So folks, here we are. It is surely ironic that the Pilgrim Fathers left English shores four hundred years ago because they could not worship independently as they wished -- attendance at the parish church each Sunday was obligatory. Those failing to do so risked imprisonment and even death. Ironic indeed that today's Anglicans cannot worship in their own churches because their leaders have actually banned them from doing so. I'm awaiting an episode of The Simpsons to lampoon this incredible situation.

We are now living in a society that is led by the nose by assorted leaders and activists who think it is wrong to celebrate the Mayflower and the Pilgrim Fathers. How long will it be, do you think, until some UK government decides to cave in to activists who have decided that Christians no longer need to have a right to meet in their public buildings? What if our churches and church halls suddenly start to look good as hospitals, community centres, storage spaces or any other non-Christian use? How can we refuse to give them up? All that is needed is to accuse the Church through any of the current and upcoming shibboleths such as inequality, discrimination, lack of transparency, removal of choice, gender arguments and so on. Place the Church on the wrong side of any one of these in your 'narrative' and you have a good excuse to clamp down on Christianity. Hey presto! You will have access to all that Church property!

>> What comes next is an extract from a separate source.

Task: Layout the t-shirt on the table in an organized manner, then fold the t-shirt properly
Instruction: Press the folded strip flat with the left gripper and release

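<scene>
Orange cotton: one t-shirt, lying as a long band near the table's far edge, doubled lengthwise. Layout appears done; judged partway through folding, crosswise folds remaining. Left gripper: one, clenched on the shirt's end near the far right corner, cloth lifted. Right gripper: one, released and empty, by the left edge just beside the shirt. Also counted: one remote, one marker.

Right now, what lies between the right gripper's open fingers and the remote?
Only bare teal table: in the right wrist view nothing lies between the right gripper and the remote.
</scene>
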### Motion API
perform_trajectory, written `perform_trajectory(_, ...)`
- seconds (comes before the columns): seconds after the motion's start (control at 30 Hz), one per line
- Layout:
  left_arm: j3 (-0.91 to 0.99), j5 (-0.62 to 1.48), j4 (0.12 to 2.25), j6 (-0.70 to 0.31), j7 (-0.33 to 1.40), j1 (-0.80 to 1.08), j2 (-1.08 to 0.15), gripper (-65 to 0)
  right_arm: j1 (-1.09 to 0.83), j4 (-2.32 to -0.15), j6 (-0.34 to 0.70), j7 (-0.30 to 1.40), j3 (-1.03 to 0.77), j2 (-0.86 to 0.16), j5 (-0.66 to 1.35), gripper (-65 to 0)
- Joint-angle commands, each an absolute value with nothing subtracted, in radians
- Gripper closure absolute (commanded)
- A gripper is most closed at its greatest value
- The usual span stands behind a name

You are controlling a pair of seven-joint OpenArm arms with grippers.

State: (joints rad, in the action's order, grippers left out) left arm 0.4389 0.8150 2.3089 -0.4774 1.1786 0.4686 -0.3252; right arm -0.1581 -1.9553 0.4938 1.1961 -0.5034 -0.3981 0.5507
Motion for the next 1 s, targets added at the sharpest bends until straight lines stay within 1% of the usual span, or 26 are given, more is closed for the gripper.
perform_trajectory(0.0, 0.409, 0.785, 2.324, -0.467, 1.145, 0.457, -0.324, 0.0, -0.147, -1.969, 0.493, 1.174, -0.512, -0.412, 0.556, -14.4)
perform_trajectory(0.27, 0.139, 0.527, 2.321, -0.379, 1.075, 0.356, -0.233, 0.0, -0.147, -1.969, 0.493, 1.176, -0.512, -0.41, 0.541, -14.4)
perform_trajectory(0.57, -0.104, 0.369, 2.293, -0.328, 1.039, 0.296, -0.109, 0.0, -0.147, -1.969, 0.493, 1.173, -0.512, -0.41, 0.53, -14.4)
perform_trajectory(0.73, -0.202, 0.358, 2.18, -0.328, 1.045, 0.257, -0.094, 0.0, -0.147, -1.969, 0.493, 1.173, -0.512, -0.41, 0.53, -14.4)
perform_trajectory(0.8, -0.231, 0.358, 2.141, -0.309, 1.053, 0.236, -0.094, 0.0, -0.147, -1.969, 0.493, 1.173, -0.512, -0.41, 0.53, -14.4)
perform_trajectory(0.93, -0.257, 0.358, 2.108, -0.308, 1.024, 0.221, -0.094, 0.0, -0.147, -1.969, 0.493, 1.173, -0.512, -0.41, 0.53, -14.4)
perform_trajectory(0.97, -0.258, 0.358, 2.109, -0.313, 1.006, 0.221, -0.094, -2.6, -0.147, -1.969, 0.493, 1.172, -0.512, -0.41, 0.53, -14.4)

Sound far-fetched? Just look back say, fifteen years, and think how far-fetched it would have seemed then to consider that the Mayflower voyage was an act of invasion and colonialism with links to slavery.

Our church Muppets have already declared that we don't need to meet in our churches to 'do' church and we can do without access to the Eucharist. So they've already drawn the line at those points. The time may come when we have to get used to this. If future politicians and activists with anti-Christian axes to grind want to stop public Christian worship and access to our most holy rites in public buildings, then how will the Church argue against it? Cottrell and Welby have repeatedly said that we don't depend on buildings. In one sense that is true. But it is beside the point here.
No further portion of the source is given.